> _Exercise_: A word-for-word copy of the following listing is needed. Leave out its images.

Segment Open

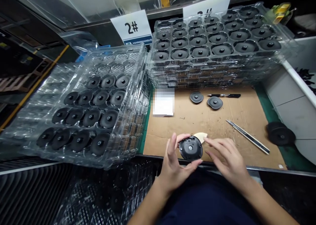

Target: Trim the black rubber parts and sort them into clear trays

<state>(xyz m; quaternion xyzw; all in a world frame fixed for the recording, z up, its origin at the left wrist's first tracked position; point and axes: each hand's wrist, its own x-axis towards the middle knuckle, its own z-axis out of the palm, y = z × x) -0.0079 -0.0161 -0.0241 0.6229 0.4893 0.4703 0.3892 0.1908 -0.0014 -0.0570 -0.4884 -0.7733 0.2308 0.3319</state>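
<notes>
My left hand (174,162) is closed around the edge of a round black plastic disc (191,148), thumb below and fingers at the top. The disc's face shows a small light centre and several raised spots along its upper edge. A thin cream-coloured piece (201,137) sticks out behind its upper right edge; whether it is fixed to the disc I cannot tell. The fingertips of my right hand (227,156) are at the right end of this piece, and the thumb is lower, beside the disc. Two more black discs (197,97) (215,102) lie on the cardboard sheet (187,124).
A stack of clear plastic trays (130,119) with black discs stands left; another stack (197,70) is at the back. A pen (224,95) and a utility knife (248,137) lie on the cardboard. Stacked black discs (281,134) sit at right, near a white bin (291,96).
</notes>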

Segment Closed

> _Answer to this exercise_:
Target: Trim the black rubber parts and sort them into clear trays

<state>(xyz m; quaternion xyzw; all in a world frame fixed for the recording, z up, its origin at the left wrist's first tracked position; point and axes: each hand's wrist, its own x-axis towards the middle knuckle, its own z-axis out of the palm, y = z × x) -0.0079 -0.0161 -0.0241 0.6229 0.4893 0.4703 0.3892 0.1908 -0.0014 -0.0570 -0.4884 -0.7733 0.2308 0.3319</state>
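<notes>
My left hand (174,162) is closed around the edge of a round black plastic disc (191,148), thumb below and fingers at the top. The disc's face shows a small light centre and several raised spots along its upper edge. A thin cream-coloured piece (201,137) sticks out behind its upper right edge; whether it is fixed to the disc I cannot tell. The fingertips of my right hand (227,156) are at the right end of this piece, and the thumb is lower, beside the disc. Two more black discs (197,97) (215,102) lie on the cardboard sheet (187,124).
A stack of clear plastic trays (130,119) with black discs stands left; another stack (197,70) is at the back. A pen (224,95) and a utility knife (248,137) lie on the cardboard. Stacked black discs (281,134) sit at right, near a white bin (291,96).
</notes>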

No further output is required for this exercise.